Relatively, horses are a lot more agile and quick to move. Should we expect something along similar lines to the repo rate? Seems difficult.

The projected inflation for the September quarter is 4.1 percent, as against the estimates of 4.4 percent which was rolled out in the earlier policy. By the April quarter of FY26, this number is expected to flatten out at 4.3 percent, a shade below the earlier estimate of 4.4 percent. In other words, while some sort of cooling of inflation seems to be around the corner, there is no convincing evidence to show that it could be within the tolerance band of 2 - 4 percent. Likewise, there aren’t many cues from the regulator to indicate that the monetary policy committee may be willing to make an exception to its approach on repo rate tinkering if inflation stubbornly remains above the 4 percent mark for a long period.
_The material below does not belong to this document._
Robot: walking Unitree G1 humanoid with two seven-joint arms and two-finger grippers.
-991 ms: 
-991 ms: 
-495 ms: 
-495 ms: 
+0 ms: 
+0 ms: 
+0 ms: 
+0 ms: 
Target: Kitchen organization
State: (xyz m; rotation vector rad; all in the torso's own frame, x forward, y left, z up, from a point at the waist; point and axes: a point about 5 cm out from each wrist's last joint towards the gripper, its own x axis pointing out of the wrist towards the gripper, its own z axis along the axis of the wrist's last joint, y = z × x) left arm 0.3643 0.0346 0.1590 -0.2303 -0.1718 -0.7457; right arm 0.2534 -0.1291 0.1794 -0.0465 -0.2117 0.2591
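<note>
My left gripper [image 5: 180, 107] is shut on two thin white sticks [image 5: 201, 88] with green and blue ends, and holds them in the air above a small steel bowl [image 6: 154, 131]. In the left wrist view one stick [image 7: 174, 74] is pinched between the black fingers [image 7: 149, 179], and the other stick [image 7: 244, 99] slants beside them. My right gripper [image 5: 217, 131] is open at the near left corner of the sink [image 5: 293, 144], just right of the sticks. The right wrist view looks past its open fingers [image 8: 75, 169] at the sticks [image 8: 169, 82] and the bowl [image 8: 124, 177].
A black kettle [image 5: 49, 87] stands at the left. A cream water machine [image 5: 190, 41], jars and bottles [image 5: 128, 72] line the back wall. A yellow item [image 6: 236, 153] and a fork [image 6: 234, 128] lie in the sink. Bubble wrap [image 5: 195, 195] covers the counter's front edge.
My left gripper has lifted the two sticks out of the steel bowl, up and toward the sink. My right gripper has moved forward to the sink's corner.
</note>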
Therefore, if both these aspects must be seen in conjunction, it may be a bit foolhardy to expect a softening of repo rates in the near future. The question also arises as to whether banks are well-equipped to handle a rate cut just yet when there is not much clarity on whether deposit rates have peaked. To sum up, while we saw a softening of stance, making it more amenable to absorb a rate cut as and when required, the actual act of a cut isn’t visible yet. With India not very dependent on holding a certain dollar interest rate parity, the Indian Rupee being managed quite efficiently around the Rs 84 mark and forex reserves at a healthy USD 700 billion level, the only potential downside risk is an unprecedented rise in crude oil prices. For now, the regulator doesn’t seem to be much bothered about this variable.

Therefore, even from a macro standpoint, the urgency for a rate cut isn’t as compelling as it is for some of the Wester nations.

But who knows, as where things stand, the December MPC also the 52nd meeting, may be Governor Das’s last should he not be given another tenure at office.

Would he hand out goodies to the economy as he bids farewell, is something we should wait and watch.